Startup process thrashing

Started by Phillip Berryover 17 years ago12 messagesgeneral
Jump to latest
#1Phillip Berry
pberry@stellaconcepts.com

Hello Everyone,

I've got a bit of a problem. It started last night when postgres (8.1.9) went down citing the need
for a vacuum full to be done due to the transaction log needing to wraparound.

So I stopped the server, logged in using a standalone backend and started a vacuum full analyze on
all dbs (one being 156GB).

During the vacuum of the larger of the databases a few hours in it failed, it's filled up the 18GB
pg_xlog partition with over 1000 wal files. Due to running out of space the vacuum failed.

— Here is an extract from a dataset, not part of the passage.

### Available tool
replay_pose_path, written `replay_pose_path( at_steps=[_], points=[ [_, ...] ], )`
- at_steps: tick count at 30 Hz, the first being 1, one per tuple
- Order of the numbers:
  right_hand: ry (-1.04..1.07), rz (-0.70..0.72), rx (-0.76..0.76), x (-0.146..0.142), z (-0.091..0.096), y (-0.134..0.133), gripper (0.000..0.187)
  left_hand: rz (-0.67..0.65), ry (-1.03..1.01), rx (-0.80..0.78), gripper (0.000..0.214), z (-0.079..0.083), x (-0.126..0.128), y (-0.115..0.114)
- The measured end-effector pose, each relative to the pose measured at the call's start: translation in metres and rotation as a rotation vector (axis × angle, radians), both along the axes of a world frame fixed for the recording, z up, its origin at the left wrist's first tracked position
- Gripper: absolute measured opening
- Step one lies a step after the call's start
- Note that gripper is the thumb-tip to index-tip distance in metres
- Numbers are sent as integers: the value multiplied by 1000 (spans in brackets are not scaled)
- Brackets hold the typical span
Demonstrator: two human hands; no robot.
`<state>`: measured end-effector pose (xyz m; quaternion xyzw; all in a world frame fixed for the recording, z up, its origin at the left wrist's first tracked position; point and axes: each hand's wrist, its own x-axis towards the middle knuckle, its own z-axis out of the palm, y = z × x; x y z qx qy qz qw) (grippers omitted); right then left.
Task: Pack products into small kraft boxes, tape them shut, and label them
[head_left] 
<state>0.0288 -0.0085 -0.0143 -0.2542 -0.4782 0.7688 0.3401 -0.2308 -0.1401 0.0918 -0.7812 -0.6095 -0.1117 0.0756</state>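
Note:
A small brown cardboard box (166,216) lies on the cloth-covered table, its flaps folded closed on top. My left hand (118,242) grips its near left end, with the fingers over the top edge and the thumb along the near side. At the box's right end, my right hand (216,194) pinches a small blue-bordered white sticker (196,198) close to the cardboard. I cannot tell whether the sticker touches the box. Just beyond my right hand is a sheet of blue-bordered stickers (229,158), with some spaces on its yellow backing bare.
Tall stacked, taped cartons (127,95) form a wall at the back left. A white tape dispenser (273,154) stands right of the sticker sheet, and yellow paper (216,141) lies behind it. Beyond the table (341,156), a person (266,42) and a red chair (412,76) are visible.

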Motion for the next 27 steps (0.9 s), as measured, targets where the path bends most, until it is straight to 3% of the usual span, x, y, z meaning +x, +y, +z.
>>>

When I came in this morning I attempted to start postgres using the normal init script, and now it's
stuck. The startup process is thrashing the disks and working hard, pg_controldata says it's in
recovery, but it's been going for over two hours.

My question is where I should go from here? Should i kill the startup script, clear out the excess
wal files, start the standalone server and try vacuum again? Or should I just wait and see if the
startup process sorts itself out?

The startup process is responding to login attempts with FATAL: the database system is starting up
and logging these attempts so I assume it's still alive and working...

I appreciate any help and advice, I really hope it's not going to turn into lost data (gulp).

Output from pg_controldata:

pg_control version number: 812
Catalog version number: 200510211
Database system identifier: 5142157718116482999
Database cluster state: in recovery
pg_control last modified: Wed 10 Dec 2008 05:55:52 PM CST
Current log file ID: 811
Next log file segment: 221
Latest checkpoint location: 327/8AE2BED0
Prior checkpoint location: 327/8AE2BE80
Latest checkpoint's REDO location: 327/8AE2BED0
Latest checkpoint's UNDO location: 0/0
Latest checkpoint's TimeLineID: 1
Latest checkpoint's NextXID: 2146484231
Latest checkpoint's NextOID: 123620
Latest checkpoint's NextMultiXactId: 806872
Latest checkpoint's NextMultiOffset: 1766404
Time of latest checkpoint: Wed 10 Dec 2008 06:01:01 AM CST
Maximum data alignment: 8
Database block size: 8192
Blocks per segment of large relation: 131072
Bytes per WAL segment: 16777216
Maximum length of identifiers: 64
Maximum columns in an index: 32
Date/time type storage: floating-point numbers
Maximum length of locale name: 128
LC_COLLATE: en_US.UTF-8
LC_CTYPE: en_US.UTF-8

#2Greg Smith
gsmith@gregsmith.com
In reply to: Phillip Berry (#1)
Re: Startup process thrashing

On Thu, 11 Dec 2008, Phillip Berry wrote:

I've got a bit of a problem. It started last night when postgres
(8.1.9) went down citing the need for a vacuum full to be done due to
the transaction log needing to wraparound.

Not exactly. What it said was "To avoid a database shutdown, execute a
full-database VACUUM". In that context, "full" means you vacuum
everything in the database, but only regular VACUUM is needed. VACUUM
FULL, as you learned the hard way, is a more intensive operation, and it's
not needed to resolve the problem you started with. It's a somewhat
unfortunately worded HINT.

During the vacuum of the larger of the databases a few hours in it
failed, it's filled up the 18GB pg_xlog partition with over 1000 wal
files. Due to running out of space the vacuum failed.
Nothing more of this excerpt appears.